Content starts

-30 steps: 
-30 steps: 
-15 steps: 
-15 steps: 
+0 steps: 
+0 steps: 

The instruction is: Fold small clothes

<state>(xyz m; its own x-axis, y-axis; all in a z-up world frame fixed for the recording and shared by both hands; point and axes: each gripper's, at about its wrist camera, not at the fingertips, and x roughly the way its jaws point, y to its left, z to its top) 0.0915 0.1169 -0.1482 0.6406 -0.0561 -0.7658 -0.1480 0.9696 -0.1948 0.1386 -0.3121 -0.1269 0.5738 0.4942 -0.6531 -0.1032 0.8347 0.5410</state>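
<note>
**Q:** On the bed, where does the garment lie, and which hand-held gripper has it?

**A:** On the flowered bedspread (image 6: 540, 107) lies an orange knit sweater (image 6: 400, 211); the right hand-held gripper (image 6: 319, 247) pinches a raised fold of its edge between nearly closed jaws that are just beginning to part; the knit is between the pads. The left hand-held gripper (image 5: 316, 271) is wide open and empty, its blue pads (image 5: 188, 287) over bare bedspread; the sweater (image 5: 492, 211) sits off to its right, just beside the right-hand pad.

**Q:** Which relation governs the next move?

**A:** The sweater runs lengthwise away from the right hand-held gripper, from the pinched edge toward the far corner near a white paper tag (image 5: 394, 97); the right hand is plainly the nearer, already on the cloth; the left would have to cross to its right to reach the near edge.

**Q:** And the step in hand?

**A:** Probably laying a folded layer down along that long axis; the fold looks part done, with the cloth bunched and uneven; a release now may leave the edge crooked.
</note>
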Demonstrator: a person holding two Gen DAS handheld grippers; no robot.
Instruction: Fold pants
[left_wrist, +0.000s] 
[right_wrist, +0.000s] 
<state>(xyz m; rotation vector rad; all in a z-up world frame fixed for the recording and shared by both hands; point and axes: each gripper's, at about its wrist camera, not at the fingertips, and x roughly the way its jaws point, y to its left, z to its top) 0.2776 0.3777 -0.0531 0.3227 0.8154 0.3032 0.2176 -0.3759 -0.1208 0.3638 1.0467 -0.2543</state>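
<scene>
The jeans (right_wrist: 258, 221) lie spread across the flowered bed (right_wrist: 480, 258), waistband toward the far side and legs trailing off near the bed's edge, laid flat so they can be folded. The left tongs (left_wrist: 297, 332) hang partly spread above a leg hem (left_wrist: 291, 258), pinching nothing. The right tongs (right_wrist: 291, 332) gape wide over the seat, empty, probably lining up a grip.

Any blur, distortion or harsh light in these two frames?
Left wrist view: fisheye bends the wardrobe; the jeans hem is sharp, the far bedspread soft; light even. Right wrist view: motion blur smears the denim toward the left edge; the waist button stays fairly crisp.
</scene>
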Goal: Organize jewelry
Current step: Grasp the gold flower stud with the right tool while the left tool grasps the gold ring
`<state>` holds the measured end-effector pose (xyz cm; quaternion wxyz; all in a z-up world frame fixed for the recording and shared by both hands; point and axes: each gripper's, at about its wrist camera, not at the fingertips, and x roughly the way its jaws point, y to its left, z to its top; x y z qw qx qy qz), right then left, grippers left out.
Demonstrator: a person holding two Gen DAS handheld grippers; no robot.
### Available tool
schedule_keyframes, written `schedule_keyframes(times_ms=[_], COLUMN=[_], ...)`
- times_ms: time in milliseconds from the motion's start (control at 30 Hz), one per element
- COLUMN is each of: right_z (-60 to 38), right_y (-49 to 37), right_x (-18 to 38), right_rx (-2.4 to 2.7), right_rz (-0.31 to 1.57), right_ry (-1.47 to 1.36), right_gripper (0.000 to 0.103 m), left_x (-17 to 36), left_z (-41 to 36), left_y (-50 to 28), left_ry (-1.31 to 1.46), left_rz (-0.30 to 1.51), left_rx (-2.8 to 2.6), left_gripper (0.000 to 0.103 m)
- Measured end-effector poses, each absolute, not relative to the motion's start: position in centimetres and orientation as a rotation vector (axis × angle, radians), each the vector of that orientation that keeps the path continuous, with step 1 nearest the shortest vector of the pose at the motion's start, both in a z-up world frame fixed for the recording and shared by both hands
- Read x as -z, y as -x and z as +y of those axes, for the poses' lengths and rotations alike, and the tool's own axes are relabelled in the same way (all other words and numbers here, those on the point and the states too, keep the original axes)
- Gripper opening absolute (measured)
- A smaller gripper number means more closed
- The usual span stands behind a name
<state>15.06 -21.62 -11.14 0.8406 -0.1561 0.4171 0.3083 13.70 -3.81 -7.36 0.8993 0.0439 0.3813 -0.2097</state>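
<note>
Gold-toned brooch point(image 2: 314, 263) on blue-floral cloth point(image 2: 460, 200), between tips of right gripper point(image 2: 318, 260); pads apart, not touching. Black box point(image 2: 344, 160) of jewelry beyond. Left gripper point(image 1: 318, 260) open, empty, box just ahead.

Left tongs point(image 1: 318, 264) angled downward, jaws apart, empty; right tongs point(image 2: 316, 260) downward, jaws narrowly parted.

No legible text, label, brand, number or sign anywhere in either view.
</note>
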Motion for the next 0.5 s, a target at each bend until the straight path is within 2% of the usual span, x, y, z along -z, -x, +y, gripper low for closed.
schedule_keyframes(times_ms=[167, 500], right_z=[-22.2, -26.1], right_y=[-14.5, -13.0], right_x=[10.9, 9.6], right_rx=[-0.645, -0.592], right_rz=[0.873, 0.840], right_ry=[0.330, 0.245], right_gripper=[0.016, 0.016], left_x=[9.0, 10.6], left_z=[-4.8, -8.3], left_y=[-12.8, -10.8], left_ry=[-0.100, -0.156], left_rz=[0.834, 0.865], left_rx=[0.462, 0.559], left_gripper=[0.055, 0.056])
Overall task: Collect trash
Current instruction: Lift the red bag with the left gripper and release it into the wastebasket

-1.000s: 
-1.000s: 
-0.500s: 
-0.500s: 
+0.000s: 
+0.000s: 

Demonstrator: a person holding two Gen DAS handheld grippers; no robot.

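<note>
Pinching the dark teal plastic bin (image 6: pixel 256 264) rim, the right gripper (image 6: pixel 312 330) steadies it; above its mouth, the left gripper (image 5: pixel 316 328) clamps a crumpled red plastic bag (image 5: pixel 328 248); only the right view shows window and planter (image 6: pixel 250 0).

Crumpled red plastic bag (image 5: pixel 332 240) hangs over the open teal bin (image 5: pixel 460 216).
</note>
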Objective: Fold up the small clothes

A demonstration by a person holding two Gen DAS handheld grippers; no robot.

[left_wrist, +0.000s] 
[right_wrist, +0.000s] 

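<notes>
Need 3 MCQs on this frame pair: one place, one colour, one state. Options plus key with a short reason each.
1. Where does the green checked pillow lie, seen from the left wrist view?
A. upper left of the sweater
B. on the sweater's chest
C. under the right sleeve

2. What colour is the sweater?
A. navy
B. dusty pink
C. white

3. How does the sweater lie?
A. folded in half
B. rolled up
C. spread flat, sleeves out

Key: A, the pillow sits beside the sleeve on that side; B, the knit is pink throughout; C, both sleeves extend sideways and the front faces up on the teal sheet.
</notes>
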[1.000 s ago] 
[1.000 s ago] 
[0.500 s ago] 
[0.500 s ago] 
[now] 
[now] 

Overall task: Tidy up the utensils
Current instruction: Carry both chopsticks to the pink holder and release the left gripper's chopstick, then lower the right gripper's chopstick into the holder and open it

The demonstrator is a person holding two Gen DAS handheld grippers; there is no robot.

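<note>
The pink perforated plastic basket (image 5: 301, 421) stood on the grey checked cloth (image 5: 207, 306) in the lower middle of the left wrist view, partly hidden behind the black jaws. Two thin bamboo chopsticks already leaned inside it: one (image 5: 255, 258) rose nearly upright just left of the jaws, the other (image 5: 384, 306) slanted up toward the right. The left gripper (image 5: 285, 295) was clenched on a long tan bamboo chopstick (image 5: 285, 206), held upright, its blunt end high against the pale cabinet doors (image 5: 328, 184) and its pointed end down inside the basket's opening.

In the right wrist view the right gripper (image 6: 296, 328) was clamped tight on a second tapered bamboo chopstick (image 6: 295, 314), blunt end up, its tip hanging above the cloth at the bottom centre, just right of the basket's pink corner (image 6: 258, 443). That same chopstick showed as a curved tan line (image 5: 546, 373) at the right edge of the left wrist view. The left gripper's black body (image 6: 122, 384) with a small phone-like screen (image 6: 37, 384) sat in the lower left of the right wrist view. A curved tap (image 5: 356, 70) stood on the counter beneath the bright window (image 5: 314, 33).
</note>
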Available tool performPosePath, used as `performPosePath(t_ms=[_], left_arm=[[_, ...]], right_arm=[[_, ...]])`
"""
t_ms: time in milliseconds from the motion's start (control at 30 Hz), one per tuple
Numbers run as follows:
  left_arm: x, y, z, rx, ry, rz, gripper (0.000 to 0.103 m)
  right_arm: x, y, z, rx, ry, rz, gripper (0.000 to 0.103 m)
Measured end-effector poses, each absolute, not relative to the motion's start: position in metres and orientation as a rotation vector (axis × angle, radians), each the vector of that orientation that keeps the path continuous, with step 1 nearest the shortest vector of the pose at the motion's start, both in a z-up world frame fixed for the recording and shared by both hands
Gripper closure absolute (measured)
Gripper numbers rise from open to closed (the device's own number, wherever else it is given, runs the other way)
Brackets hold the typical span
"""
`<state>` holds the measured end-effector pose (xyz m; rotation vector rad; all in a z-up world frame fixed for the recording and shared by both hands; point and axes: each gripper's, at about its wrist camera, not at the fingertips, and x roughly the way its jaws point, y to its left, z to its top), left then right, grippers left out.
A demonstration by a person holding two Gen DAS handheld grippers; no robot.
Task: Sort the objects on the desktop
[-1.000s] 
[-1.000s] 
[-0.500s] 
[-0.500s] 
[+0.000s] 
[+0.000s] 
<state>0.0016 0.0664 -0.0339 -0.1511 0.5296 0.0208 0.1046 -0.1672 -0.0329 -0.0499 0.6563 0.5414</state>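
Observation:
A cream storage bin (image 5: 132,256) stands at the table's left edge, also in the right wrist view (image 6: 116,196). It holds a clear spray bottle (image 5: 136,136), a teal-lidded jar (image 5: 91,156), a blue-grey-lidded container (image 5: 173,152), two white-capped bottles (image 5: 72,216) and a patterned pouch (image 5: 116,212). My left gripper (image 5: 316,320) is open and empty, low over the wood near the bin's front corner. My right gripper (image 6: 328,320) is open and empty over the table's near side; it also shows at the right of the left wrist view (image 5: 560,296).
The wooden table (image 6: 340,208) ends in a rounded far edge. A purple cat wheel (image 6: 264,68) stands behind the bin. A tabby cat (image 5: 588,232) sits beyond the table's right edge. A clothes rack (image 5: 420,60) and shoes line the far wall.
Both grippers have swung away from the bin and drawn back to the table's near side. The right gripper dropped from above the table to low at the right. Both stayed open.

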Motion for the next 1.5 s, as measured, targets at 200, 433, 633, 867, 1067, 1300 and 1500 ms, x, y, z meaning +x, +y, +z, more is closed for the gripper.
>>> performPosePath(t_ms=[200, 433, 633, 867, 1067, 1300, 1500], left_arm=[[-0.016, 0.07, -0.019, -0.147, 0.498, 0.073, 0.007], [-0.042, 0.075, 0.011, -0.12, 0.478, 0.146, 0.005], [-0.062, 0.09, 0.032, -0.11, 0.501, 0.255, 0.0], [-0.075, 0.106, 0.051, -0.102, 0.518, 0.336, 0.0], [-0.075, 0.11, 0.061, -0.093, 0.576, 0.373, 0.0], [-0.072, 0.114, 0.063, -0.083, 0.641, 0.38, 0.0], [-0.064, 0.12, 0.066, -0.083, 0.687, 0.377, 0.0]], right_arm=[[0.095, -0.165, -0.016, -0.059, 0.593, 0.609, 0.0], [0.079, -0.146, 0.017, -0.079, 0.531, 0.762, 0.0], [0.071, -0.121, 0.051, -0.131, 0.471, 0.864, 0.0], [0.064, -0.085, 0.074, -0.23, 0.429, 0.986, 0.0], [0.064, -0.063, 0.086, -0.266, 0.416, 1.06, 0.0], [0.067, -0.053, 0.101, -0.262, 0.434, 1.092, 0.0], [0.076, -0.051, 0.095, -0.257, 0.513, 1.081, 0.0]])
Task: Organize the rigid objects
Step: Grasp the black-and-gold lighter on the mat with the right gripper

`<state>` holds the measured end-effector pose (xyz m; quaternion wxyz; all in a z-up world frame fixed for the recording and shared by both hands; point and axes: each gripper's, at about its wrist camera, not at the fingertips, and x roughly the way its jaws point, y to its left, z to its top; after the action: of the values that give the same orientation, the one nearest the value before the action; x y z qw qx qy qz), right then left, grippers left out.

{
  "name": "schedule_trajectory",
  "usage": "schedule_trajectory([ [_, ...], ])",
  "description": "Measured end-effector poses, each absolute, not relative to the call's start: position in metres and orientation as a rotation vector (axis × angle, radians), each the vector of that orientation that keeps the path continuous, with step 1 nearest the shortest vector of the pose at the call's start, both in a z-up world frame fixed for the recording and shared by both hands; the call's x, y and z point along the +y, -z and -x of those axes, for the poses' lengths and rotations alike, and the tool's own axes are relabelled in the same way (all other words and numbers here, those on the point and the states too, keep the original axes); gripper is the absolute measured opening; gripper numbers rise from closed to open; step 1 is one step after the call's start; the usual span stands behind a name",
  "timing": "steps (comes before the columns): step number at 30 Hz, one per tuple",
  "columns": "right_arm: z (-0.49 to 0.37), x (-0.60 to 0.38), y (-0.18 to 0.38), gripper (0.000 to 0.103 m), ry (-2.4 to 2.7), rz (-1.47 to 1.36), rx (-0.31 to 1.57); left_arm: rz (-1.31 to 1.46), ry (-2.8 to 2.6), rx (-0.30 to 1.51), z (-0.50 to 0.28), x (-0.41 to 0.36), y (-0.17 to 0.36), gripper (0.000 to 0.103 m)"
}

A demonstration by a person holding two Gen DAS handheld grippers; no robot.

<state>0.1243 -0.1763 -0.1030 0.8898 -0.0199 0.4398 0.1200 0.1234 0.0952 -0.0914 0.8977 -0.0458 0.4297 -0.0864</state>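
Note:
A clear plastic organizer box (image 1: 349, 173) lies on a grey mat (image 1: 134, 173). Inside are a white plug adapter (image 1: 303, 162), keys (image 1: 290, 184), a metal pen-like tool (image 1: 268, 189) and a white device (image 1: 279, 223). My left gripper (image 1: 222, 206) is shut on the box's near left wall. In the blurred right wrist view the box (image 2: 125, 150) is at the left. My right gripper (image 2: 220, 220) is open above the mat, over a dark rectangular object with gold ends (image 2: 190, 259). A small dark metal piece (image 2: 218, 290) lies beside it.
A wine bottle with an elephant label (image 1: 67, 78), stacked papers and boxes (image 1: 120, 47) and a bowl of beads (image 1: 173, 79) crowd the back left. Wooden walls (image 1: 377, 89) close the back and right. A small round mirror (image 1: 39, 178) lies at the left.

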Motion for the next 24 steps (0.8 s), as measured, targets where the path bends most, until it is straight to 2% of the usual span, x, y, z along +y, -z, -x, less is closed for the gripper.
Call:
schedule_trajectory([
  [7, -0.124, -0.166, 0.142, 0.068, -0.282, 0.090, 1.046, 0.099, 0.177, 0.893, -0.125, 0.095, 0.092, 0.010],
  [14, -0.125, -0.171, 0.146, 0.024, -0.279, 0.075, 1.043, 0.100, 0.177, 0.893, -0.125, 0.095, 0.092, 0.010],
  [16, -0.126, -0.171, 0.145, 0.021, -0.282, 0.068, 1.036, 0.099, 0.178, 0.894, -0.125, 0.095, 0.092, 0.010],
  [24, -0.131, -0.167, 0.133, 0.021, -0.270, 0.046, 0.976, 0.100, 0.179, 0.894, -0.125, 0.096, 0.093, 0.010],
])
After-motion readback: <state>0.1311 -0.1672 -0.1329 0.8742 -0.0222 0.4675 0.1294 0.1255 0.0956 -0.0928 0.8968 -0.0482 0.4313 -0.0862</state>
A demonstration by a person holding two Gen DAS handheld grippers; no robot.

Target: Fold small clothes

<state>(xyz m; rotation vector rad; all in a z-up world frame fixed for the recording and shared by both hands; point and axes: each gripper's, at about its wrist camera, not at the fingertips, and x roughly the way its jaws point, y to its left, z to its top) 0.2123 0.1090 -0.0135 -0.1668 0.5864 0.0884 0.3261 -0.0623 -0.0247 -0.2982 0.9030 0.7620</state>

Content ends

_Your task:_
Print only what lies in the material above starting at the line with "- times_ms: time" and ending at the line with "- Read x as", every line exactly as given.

_Answer to this exercise:_
- times_ms: time in milliseconds from the motion's start (control at 30 Hz), one per element
- COLUMN is each of: right_z (-60 to 38), right_y (-49 to 37), right_x (-18 to 38), right_rx (-2.4 to 2.7), right_rz (-0.31 to 1.57), right_ry (-1.47 to 1.36), right_gripper (0.000 to 0.103 m), left_x (-17 to 36), left_z (-41 to 36), left_y (-50 to 28), left_ry (-1.31 to 1.46), left_rz (-0.30 to 1.51), left_rx (-2.8 to 2.6), left_gripper (0.000 to 0.103 m)
- Measured end-effector poses, each absolute, not relative to the motion's start: position in centimetres and orientation as a rotation vector (axis × angle, radians), each the vector of that orientation that keeps the path continuous, with step 1 nearest the shortest vector of the pose at the motion's start, both in a z-up world frame fixed for the recording and shared by both hands
- Read x as -z, y as -x and z as +y of those axes, for the poses' lengths and rotations alike, and the tool's own axes are relabelled in the same way (all other words and numbers here, those on the point and the states too, keep the original axes)

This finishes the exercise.